The solution requires modelling both labour costs and minimising setup (or rather maximising machine productivity). It also requires modelling the interaction between different steps of the supply chain.
The Solution
The complete solution starts from the orders and their delivery due dates. We modelled a three step supply chain of printing, followed by conversion, followed by transport.
Each of the steps only interact through due dates: they do not share equipment or staff and as such are mostly independent. Furthermore, for the transport step we have pricing set by a 3PL with different options at different prices, but irrespective of any other orders. That is, for each order, we can create a set of increasing due dates at increasing cost, ranking from cheapest to most expensive transport option.
The remaining focus then is to optimise the combined printing and conversion, both staff and machine schedule. None of these can be done in
complete isolation. For instance, with the conversion process, there are machines that can share an operator in case they are running
simultaneously, but will need a dedicated operator otherwise. From a setup minimisation perspective, it may be totally sensible to have 18 machines up and running at the start of the week, and only one or two at the end, but from a staffing perspective that does not work out.
It requires the best of algorithms to tackle that size of problem. If we then add to that the equally complex task of scheduling the conversion, and the task of scheduling the labour force, it quickly becomes an impossible task.

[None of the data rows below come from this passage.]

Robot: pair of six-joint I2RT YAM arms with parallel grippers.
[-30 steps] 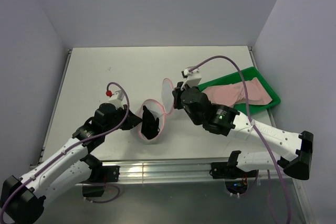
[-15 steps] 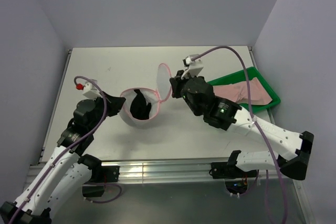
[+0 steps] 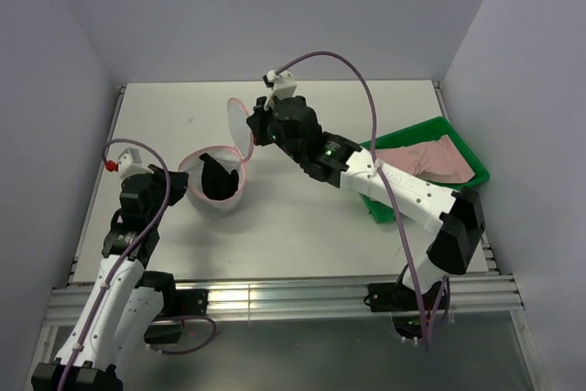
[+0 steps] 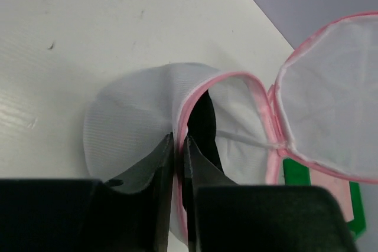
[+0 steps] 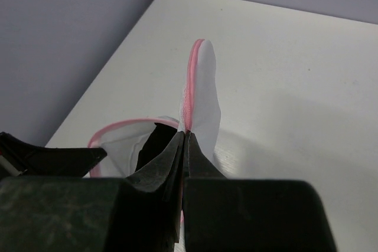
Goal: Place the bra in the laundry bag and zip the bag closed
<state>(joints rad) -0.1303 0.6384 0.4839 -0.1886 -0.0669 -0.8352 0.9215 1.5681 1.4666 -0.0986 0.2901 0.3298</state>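
Firmly pinched: laundry bag (image 3: 203,208) rim in left gripper (image 4: 178,141), lid (image 5: 204,91) in right gripper (image 5: 184,134); bra (image 3: 430,158) well apart.

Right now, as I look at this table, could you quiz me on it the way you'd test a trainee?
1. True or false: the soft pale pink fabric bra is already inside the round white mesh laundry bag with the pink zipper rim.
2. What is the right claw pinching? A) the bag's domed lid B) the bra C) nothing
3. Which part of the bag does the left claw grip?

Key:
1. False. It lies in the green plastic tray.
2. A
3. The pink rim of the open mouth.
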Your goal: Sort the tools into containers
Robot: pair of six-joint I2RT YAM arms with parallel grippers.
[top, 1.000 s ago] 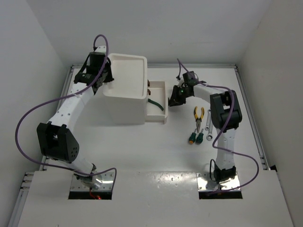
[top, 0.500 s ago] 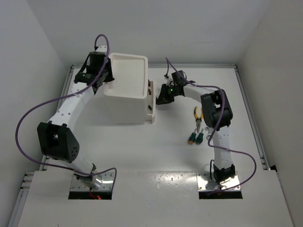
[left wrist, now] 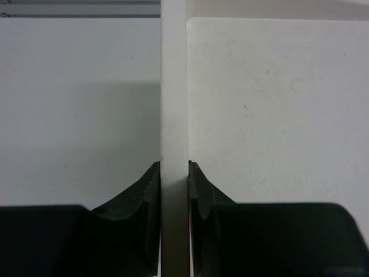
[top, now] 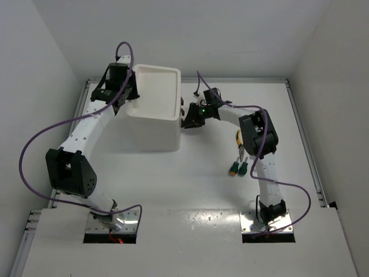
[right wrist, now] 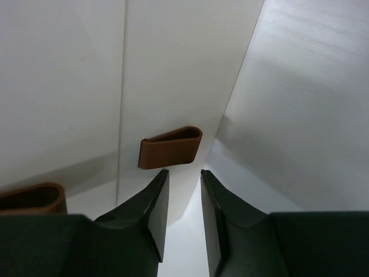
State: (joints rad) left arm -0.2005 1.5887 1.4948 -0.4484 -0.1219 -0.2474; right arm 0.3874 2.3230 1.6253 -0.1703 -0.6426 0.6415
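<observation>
The white container unit [top: 151,124] stands at the back left, its tray top [top: 154,92] bare and its drawers shut. My left gripper [top: 124,96] is shut on the tray's left rim [left wrist: 174,86], with a finger on each side of it [left wrist: 174,164]. My right gripper [top: 190,119] is at the drawer fronts, its jaws a narrow gap apart and empty [right wrist: 184,172], just below a red-brown knob [right wrist: 170,147]. Two green-handled screwdrivers [top: 237,168] and the yellow pliers [top: 237,137] lie on the table by the right arm. The wrenches are hidden behind that arm.
A second red-brown knob [right wrist: 29,198] shows at the left of the right wrist view. White walls enclose the table on three sides. The right arm [top: 259,135] reaches across the tools toward the unit.
The pulled-out drawer, with a green-handled tool in it, has slid shut as my right gripper moved left against its front. The left gripper has not moved.
</observation>
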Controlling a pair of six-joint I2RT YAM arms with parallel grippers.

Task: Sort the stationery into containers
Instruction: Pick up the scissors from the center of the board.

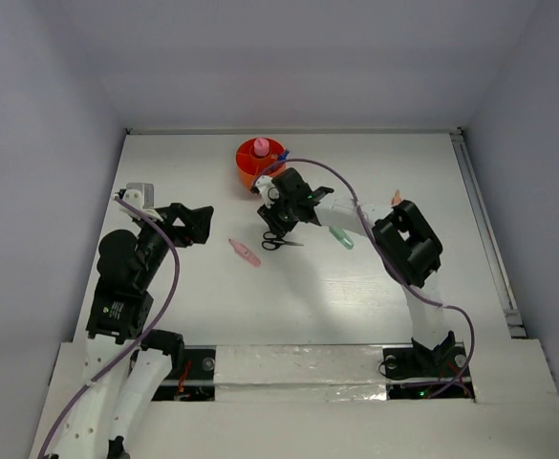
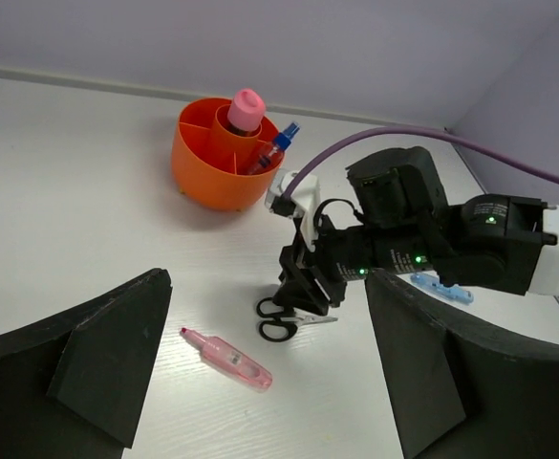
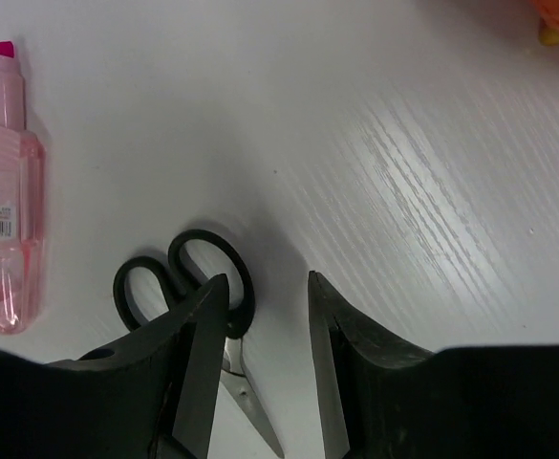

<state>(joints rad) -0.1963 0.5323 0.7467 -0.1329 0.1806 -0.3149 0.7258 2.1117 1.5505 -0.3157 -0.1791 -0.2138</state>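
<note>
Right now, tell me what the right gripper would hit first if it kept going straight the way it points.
Probably the black-handled scissors: the open right gripper points down at the table directly over their handle end. How far above them it sits is unclear.

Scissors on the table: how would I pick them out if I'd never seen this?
Find the round orange tub at the far side of the table. Just nearer, under the open right gripper, lie the scissors. Only they have black loop handles and metal blades; the pink marker and green piece flanking them are pastel plastic.
</note>
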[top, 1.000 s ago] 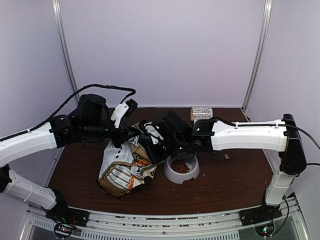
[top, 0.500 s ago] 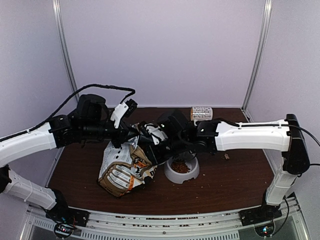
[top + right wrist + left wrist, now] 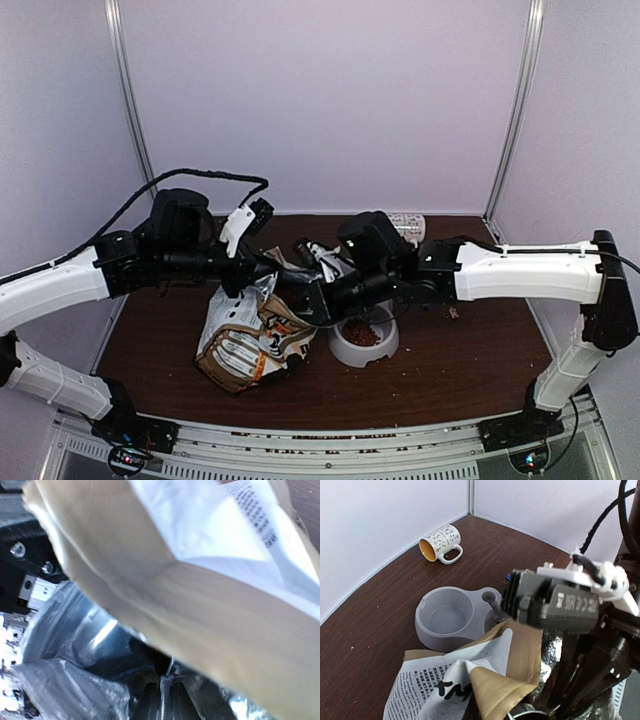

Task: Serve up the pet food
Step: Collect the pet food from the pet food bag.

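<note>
While the left jaws are pressed fully together on the top edge of the paper bag [image 3: 235,345], the right jaws sit buried in the bag's open mouth. There we cannot tell how far apart they stand, or whether they have hold of anything.

The left arm [image 3: 60,285] reaches in nearly level from the left, its wrist turned toward the centre. The right arm [image 3: 520,270] stretches across from the right, its forearm passing above the grey bowl [image 3: 350,357] and its wrist tipped down at the bag. The bag stands on the bench [image 3: 450,370], held up by its top, just left of the bowl.

The pet food [image 3: 361,334] lies in the one bowl compartment that the top view shows. It is a flat, reddish-brown heap with no long axis or heading that we can make out.

From the left wrist we see what the arms hide from above. A round compartment of the bowl shows only grey plastic, and we cannot tell whether it is the same one. Beyond it a patterned mug [image 3: 440,542] lies on its side near the back wall, its yellow inside turned to the left of that view.

The right wrist view is blurred. It gives only a tan paper flap close to the lens and silver foil lining beneath it.
</note>
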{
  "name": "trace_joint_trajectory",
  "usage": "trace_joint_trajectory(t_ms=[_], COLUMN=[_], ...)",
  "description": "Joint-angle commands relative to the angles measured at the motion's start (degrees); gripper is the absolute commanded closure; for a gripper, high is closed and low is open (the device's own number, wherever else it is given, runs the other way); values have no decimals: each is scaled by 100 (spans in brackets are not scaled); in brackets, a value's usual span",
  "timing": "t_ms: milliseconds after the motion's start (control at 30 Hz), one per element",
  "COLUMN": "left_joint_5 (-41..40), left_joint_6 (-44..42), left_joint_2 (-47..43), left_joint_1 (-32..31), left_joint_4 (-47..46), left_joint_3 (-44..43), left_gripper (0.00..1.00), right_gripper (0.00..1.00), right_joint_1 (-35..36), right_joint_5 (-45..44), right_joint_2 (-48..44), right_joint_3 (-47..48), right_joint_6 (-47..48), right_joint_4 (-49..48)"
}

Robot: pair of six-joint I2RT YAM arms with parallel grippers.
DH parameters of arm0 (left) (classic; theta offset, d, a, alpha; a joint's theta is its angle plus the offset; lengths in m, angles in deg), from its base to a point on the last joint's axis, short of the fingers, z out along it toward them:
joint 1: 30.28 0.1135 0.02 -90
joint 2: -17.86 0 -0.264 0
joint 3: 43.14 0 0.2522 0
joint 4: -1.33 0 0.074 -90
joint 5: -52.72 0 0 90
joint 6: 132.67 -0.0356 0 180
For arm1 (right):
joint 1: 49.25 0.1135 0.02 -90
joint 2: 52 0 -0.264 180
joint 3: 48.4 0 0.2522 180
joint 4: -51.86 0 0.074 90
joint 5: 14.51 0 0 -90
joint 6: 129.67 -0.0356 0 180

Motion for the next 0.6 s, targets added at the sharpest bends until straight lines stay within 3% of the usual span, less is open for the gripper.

Luckily, we can get far by optimising different aspects independently, within some reasonable bounds (e.g. we would not allow printing to finish the minute before transport is required), and then resolve any remaining conflicts as they occur. A typical conflict would be that a conversion job starts before the printing is finished. In such a case, we can constrain the printing to finish earlier, the conversion to start later, or some middle ground in between.
The Results
Substantial reduction in setup times has become achievable.

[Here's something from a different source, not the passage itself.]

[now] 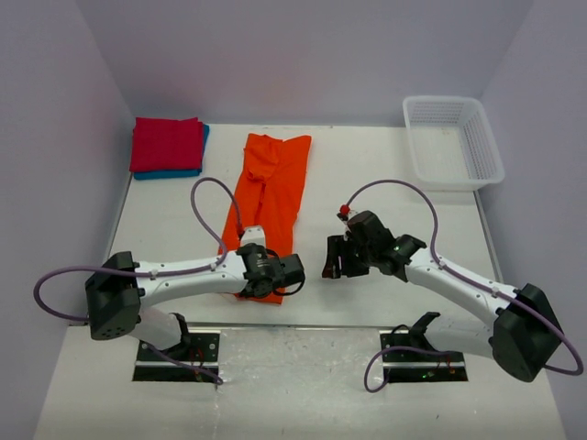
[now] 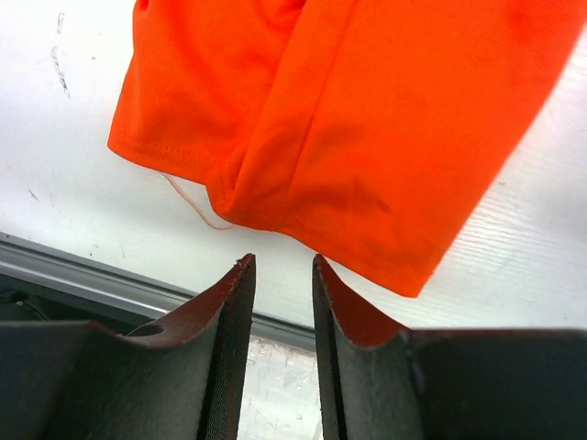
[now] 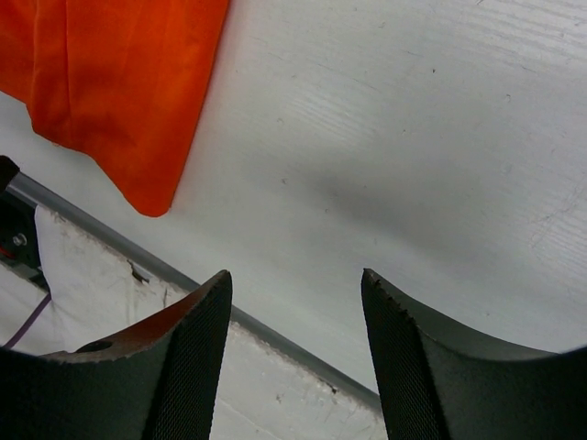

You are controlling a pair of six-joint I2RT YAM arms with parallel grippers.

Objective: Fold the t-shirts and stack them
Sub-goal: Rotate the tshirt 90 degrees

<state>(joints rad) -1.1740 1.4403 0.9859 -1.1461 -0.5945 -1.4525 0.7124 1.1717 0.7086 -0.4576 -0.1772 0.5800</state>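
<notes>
The orange t-shirt [image 1: 271, 188] lies folded lengthwise into a long strip on the table's middle left; its near hem shows in the left wrist view [image 2: 367, 119] and a corner of it in the right wrist view [image 3: 119, 82]. The crimson t-shirt [image 1: 167, 144] lies folded on top of the blue t-shirt [image 1: 174, 172] at the back left. My left gripper [image 1: 292, 272] hovers over the orange shirt's near end, jaws a narrow gap apart and empty [image 2: 282, 266]. My right gripper [image 1: 335, 259] is open and empty [image 3: 295, 280] to the right of the shirt.
A white mesh basket [image 1: 453, 142] stands at the back right. The table's front edge with a metal rail [image 2: 83, 266] runs just below both grippers. Purple cables loop over both arms.
</notes>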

Discussions between planners and staff on the shop floor on what the best plan is, have become much less of a problem, and can now be substantiated by considering the real cost of each alternative option.
Compliance and customer service become controllable. The effect throughout the supply chain of move-ups can now be measured, which makes the decision to accept or reject a move-up more objective.
This form of end-to-end optimisation has further potential benefits that may well be explored in a follow on project, or series of projects:
Transport planning is easily achievable, and can be used to negotiate better terms when using a 3PL.
There’s a potential for taking inventory management into account.
Longer term modelling can highlight skillsets for which there is a regular staff shortage, and can be used to create a staff training plan.
These are only now possible because we can link containers information directly to customer orders.